### Goal of the exercise
Below are the entries to work from; restate word for word the portion that opens with the line containing "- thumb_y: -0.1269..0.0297" and closes with the line containing "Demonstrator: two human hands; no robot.", keeping both.

─── Recorded information ───

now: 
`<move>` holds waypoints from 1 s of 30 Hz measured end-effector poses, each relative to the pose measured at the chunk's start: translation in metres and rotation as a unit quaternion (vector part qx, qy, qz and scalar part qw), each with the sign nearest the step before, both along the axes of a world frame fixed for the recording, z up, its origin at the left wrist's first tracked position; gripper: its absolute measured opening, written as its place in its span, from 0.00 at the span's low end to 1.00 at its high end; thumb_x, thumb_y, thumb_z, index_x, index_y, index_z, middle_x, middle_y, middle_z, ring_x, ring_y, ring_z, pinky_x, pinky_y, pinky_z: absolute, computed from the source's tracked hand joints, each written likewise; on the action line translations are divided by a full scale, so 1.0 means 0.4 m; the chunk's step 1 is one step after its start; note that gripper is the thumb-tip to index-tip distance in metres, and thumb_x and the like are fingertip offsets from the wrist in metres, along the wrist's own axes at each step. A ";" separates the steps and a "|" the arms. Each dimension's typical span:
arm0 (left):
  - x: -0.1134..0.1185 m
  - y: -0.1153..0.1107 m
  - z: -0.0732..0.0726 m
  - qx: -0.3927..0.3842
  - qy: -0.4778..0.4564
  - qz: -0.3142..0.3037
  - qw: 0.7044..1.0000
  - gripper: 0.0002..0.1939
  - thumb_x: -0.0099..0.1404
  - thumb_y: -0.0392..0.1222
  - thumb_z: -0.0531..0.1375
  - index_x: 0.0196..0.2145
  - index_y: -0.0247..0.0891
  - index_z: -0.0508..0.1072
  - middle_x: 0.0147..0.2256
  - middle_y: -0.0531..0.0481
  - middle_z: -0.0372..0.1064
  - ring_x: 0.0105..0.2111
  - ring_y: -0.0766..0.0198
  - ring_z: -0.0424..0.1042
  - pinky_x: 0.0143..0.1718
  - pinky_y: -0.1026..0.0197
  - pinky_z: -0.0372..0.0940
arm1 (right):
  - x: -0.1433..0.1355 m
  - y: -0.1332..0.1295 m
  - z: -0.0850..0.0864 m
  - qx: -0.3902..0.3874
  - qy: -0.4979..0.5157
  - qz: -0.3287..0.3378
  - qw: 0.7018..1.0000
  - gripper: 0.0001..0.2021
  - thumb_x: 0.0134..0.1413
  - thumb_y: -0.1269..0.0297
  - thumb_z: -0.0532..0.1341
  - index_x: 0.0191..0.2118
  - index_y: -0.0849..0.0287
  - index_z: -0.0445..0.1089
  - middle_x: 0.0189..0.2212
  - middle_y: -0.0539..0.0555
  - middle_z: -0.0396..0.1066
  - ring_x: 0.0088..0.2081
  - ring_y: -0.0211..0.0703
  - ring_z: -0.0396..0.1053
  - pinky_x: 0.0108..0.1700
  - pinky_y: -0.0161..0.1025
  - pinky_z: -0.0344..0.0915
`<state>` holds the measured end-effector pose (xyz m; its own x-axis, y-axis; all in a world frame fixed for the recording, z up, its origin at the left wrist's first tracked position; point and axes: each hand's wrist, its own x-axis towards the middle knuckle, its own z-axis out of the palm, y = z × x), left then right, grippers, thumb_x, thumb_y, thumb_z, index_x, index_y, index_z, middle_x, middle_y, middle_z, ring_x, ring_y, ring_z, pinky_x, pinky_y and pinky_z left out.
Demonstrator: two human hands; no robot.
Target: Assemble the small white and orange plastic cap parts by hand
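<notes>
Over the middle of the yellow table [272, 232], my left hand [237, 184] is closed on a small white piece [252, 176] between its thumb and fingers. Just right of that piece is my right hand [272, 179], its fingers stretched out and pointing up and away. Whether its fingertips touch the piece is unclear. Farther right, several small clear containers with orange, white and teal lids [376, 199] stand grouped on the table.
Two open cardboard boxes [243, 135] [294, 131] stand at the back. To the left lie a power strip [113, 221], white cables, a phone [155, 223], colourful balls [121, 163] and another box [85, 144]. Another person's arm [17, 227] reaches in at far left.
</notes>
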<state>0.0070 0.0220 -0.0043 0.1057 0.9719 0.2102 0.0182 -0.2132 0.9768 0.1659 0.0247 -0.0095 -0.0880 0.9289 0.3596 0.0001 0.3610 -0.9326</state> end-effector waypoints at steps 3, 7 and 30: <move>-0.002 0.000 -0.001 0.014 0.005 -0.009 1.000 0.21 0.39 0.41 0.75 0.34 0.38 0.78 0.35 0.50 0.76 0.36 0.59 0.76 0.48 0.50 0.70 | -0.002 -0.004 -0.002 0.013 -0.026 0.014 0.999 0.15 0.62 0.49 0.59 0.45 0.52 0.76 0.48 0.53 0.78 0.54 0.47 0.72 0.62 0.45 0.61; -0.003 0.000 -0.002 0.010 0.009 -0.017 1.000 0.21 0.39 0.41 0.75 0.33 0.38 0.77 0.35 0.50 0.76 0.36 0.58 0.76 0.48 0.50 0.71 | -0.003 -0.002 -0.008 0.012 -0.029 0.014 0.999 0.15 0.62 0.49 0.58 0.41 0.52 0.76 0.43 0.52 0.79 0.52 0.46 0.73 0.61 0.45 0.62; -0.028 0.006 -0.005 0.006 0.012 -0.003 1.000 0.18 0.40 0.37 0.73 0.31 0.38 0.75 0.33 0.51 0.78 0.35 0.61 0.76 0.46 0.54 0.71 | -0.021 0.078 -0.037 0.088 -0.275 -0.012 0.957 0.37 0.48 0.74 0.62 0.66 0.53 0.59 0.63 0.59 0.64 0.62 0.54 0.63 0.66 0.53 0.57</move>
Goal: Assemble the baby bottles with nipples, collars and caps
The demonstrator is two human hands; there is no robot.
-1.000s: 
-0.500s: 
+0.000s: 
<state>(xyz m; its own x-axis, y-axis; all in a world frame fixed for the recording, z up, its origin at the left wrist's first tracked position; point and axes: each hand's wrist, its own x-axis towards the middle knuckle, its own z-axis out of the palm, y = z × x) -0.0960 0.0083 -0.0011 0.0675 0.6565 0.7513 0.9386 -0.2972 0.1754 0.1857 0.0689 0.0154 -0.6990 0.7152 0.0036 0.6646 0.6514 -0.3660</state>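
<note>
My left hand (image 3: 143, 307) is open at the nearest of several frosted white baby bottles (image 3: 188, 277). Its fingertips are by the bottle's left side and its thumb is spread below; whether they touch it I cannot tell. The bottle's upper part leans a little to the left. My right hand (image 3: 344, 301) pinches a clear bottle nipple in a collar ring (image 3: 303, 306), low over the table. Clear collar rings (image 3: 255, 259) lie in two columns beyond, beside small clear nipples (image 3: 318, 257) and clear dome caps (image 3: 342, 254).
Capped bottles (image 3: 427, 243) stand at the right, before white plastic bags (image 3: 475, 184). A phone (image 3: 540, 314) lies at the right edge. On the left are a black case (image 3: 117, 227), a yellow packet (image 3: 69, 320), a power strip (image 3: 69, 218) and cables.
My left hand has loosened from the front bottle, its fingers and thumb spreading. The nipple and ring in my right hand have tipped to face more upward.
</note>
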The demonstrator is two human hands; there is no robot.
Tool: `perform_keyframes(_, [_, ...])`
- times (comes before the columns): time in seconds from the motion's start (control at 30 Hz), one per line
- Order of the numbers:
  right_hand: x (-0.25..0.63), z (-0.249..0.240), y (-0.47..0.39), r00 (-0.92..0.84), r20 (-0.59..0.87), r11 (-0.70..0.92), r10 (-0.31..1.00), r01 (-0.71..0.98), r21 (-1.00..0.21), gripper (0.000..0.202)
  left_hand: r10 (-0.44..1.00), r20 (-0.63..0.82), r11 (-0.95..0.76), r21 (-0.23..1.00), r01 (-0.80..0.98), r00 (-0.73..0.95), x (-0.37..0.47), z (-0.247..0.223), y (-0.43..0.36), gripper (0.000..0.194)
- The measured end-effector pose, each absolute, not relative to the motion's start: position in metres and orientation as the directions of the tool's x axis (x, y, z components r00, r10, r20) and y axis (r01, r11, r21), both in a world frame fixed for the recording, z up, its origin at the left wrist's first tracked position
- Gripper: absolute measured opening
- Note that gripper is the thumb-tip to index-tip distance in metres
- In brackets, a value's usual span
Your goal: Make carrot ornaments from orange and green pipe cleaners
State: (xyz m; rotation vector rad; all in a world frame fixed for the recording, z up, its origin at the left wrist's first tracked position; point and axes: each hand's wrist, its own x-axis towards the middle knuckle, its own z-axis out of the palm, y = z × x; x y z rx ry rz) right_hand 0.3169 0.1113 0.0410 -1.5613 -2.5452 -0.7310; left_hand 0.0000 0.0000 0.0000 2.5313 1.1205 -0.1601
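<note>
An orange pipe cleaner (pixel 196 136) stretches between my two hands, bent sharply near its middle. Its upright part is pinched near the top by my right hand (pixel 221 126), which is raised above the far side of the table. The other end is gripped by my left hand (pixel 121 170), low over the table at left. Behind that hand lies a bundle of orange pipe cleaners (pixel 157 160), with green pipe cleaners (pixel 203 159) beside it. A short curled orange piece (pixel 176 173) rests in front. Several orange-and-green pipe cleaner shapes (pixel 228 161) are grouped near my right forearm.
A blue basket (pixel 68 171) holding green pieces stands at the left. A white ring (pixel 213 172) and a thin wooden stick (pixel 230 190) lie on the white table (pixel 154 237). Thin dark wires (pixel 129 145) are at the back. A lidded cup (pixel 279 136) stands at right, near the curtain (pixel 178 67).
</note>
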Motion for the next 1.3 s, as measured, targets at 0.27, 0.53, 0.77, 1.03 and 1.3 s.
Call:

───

### Result for this exercise
  - thumb_y: -0.1269..0.0297
  - thumb_z: -0.0532..0.1341
  - index_x: 0.0191..0.2118
  - index_y: -0.0849..0.0287
  - index_z: -0.0445..0.1089
  - middle_x: 0.0189..0.2212
  - middle_y: -0.0539..0.0555
  - middle_z: -0.0396..0.1066
  - ring_x: 0.0088..0.2081
  - ring_y: -0.0211..0.0703
  - ring_z: -0.0396..0.1053
  - pinky_x: 0.0108..0.1700
  - pinky_y: -0.0161..0.1025
  - pinky_z: -0.0344..0.0915
`<state>` holds the measured end-effector pose (xyz m; its own x-axis, y-axis; all in a world frame fixed for the recording, z up, its origin at the left wrist's first tracked position; point and axes: each hand's wrist, its own x-axis towards the middle knuckle, its own z-axis out of the palm, y = z × x), left then right, grippers, thumb_x, thumb_y, thumb_z, index_x, index_y, index_z, middle_x, middle_y, middle_z, ring_x, ring_y, ring_z, pinky_x, pinky_y and pinky_z left out.
Demonstrator: two human hands; no robot.

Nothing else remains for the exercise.